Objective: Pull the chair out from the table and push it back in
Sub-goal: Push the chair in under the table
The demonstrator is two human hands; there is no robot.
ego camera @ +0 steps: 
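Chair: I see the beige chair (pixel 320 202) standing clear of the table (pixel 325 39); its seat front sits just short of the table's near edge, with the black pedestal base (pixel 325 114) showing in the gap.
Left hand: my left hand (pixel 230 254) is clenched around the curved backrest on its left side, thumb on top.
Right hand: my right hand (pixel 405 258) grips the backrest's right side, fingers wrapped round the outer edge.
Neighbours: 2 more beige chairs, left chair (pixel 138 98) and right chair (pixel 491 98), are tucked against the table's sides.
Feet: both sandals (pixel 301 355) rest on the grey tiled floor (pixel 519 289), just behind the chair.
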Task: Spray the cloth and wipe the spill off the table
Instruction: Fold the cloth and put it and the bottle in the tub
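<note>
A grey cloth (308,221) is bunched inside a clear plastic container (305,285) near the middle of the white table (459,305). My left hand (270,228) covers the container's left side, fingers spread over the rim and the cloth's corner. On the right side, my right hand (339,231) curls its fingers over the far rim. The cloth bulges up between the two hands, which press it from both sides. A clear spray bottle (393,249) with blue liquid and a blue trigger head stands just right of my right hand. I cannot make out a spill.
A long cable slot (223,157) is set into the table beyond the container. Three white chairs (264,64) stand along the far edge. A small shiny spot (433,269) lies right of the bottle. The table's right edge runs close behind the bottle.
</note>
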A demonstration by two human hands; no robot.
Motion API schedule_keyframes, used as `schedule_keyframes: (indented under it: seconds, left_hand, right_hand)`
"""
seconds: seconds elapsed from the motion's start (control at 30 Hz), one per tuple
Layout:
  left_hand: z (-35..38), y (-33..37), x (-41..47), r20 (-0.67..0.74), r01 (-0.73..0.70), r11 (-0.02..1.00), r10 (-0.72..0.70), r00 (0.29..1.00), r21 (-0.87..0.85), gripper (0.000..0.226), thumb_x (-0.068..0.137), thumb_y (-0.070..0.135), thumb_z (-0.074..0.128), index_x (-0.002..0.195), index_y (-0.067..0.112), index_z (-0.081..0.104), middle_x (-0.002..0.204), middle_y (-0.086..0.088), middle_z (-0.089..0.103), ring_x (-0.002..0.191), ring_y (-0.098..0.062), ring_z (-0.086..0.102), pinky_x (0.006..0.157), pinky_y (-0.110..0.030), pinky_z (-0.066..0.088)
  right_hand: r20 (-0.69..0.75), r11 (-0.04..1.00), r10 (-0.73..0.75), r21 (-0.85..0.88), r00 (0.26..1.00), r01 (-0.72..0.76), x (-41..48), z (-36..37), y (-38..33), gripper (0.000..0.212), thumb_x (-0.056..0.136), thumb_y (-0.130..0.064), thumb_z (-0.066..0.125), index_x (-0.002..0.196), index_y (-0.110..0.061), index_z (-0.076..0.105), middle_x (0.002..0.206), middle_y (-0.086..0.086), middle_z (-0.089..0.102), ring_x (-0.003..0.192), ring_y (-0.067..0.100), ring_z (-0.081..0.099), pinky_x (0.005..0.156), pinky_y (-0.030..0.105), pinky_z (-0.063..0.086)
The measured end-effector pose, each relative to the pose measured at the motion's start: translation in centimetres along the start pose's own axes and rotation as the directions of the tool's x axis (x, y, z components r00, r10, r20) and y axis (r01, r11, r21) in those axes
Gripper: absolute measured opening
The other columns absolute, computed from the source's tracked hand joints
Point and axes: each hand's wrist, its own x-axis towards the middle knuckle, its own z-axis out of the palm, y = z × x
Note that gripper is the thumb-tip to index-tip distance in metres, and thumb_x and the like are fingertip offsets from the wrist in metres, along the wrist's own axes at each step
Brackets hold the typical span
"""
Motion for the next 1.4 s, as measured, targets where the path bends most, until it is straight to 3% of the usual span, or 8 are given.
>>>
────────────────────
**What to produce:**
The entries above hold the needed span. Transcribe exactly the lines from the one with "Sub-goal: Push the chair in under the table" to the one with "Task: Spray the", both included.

**Task output:**
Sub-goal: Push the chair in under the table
The demonstrator is two human hands; there is no robot.
ego camera @ +0 steps: 
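Chair: I see the beige chair (pixel 320 202) standing clear of the table (pixel 325 39); its seat front sits just short of the table's near edge, with the black pedestal base (pixel 325 114) showing in the gap.
Left hand: my left hand (pixel 230 254) is clenched around the curved backrest on its left side, thumb on top.
Right hand: my right hand (pixel 405 258) grips the backrest's right side, fingers wrapped round the outer edge.
Neighbours: 2 more beige chairs, left chair (pixel 138 98) and right chair (pixel 491 98), are tucked against the table's sides.
Feet: both sandals (pixel 301 355) rest on the grey tiled floor (pixel 519 289), just behind the chair.
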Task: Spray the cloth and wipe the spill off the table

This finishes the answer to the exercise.